Natural Gas condensate (gas condensate, natural gasoline) is a low-density low-viscosity mixture of hydrocarbon liquids that may be present as gaseous components under reservoir conditions and which occur in the raw natural gas produced from natural wells. The constituents of condensate separate from the untreated (raw) gas if the temperature is reduced to below the hydrocarbon dew point temperature of the raw gas. Briefly, the dew point is the temperature to which a given volume of gas must be cooled, at constant barometric pressure, for vapor to condense into liquid. Thus, the dew point is the saturation point. 

On a worldwide scale, there are many gas-condensate reservoir and each has its own unique gas-condensate composition. However, in general, gas condensate has a spesific gravity on the order of ranging from 0.5 to 0.8 and is composed of hydrocarbons such as propane, butane, pentane, hexane, heptane and even octane, nonane and decane in some cases.
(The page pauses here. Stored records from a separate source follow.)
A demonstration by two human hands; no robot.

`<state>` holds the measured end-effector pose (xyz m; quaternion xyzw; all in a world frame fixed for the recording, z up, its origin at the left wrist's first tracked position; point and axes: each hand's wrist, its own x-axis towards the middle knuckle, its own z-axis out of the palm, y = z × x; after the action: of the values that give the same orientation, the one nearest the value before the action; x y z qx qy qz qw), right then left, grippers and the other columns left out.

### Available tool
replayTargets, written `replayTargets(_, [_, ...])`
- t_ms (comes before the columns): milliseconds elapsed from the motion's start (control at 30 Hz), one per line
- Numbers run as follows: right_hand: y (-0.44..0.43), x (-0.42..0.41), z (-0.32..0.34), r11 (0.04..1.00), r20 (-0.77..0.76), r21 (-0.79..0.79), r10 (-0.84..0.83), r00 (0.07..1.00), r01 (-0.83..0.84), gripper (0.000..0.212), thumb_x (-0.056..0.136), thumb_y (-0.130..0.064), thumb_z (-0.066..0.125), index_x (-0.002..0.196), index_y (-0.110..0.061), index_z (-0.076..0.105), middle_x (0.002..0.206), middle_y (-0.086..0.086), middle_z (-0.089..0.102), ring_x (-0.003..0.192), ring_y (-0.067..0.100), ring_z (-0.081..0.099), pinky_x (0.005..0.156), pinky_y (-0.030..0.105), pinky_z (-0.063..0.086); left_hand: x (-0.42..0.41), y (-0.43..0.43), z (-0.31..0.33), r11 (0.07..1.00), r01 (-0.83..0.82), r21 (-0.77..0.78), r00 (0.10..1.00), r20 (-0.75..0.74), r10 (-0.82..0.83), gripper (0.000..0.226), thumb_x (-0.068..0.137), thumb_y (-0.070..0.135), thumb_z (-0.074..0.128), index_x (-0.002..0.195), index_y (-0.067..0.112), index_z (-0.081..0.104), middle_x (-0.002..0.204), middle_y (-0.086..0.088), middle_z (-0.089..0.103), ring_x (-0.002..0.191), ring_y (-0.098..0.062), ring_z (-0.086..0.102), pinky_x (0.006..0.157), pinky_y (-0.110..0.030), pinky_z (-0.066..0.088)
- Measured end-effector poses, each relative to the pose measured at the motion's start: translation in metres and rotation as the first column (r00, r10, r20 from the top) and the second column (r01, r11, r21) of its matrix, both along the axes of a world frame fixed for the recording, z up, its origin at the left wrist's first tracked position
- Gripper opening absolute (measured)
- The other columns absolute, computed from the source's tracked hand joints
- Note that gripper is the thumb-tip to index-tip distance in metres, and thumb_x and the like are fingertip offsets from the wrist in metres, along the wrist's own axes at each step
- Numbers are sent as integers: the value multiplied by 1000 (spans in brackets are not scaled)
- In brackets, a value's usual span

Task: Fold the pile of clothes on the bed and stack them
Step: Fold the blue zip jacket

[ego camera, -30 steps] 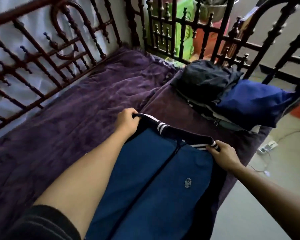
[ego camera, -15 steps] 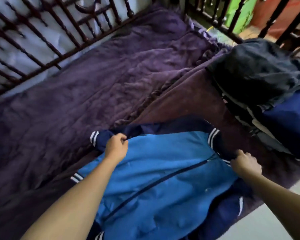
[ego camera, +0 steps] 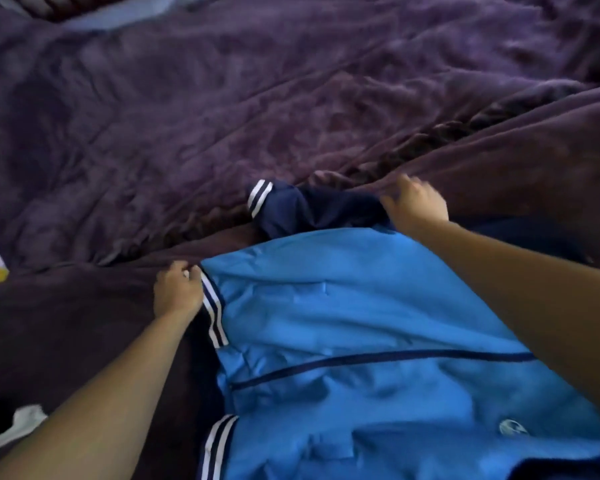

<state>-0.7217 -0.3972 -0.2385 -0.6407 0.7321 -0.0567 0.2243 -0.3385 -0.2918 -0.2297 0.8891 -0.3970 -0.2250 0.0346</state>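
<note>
a bright blue zip-front jacket [ego camera: 361, 323] with navy sleeves lies spread front up on the near side of the bed, on a dark maroon-brown blanket [ego camera: 66, 323]. beyond it a rumpled purple plush blanket [ego camera: 222, 98] covers the rest of the bed.

the left hand [ego camera: 177, 292] is at the jacket's left edge, its fingers curled and pinching the ribbed navy band with 2 white stripes [ego camera: 212, 313]. the right hand [ego camera: 416, 202] is at the far edge, its fingers bent down into the dark navy cloth, just beside a bunched navy sleeve [ego camera: 291, 206]. it is blurred, but it looks to be gripping rather than lying flat.

from where i stand the jacket looks light, thin and limp, and creased all over, so it won't keep a shape by itself. the smooth shell probably slides easily and folds may slip open. the ribbed bands at hem and cuffs look thicker and likely give the surest hold, as do the shoulder seams. the zip line should make a slightly firmer spine to fold around. the crumpled sleeve likely needs drawing out flat first.
</note>
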Motion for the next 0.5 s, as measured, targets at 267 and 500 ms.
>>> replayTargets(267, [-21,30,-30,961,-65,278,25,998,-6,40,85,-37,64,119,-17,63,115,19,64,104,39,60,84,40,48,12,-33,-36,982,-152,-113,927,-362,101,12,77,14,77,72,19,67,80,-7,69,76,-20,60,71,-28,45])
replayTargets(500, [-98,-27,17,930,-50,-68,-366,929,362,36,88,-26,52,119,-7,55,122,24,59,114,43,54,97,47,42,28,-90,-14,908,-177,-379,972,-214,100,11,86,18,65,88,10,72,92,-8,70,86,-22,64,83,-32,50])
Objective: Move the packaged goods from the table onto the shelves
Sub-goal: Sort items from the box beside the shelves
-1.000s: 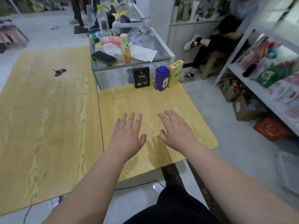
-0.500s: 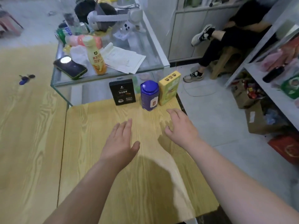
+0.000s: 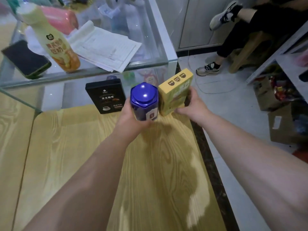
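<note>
Singly, blue tin (image 3: 144,101), yellow box (image 3: 173,95), black box (image 3: 105,97)

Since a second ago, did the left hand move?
Yes. The left hand went forward over the wooden table toward the black coffee box standing at the far edge, and now grips the blue tin beside it.
</note>
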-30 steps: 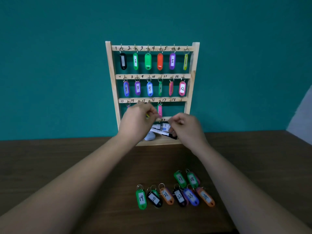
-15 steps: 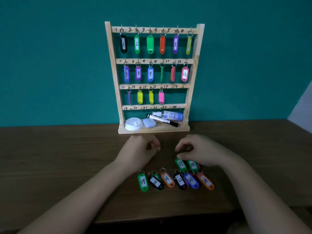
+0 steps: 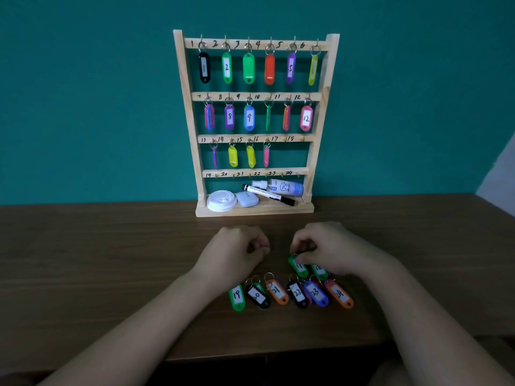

In addition, the gas condensate may contain additional impurities such as hydrogen sulfide, thiols (mercaptans, RSH), carbon dioxide, cyclohexane (C6H12), and low molecular weight aromatics such as benzene (C6H6) , toluene (C6H5CH3), etc.

When condensation occurs in the reservoir, the phenomenon known as condensate blockage can halt flow of the liquids to the wellbore. Hydraulic fracturing is the most common mitigating technology in siliciclastic reservoirs (reservoirs composed of clastic rocks), and acidizing is used in carbonate reservoirs (Speight, 2016a). Briefly, clastic rocks are composed of fragments, or clasts, of preexisting minerals and rock. A clast is a fragment of geological detritus, chunks, and smaller grains of rock broken off other rocks by physical weathering. Geologist use the term clastic with reference to sedimentary rocks as well as to particles in sediment transport whether in suspension or as bed load, and in sedimentary deposits. 

In addition, production can be improved with less drawdown in the formation. For some gas-condensate fields, a lower drawdown means single-phase production above the dew point pressure can be extended for a longer time. However, hydraulic fracturing does not generate a permanent conduit past a condensate saturation buildup area. Once the pressure drops below the dew point, saturation will increase around the fracture, just as it did around the wellbore. Horizontal or inclined wells are also being used to increase contact area within formations.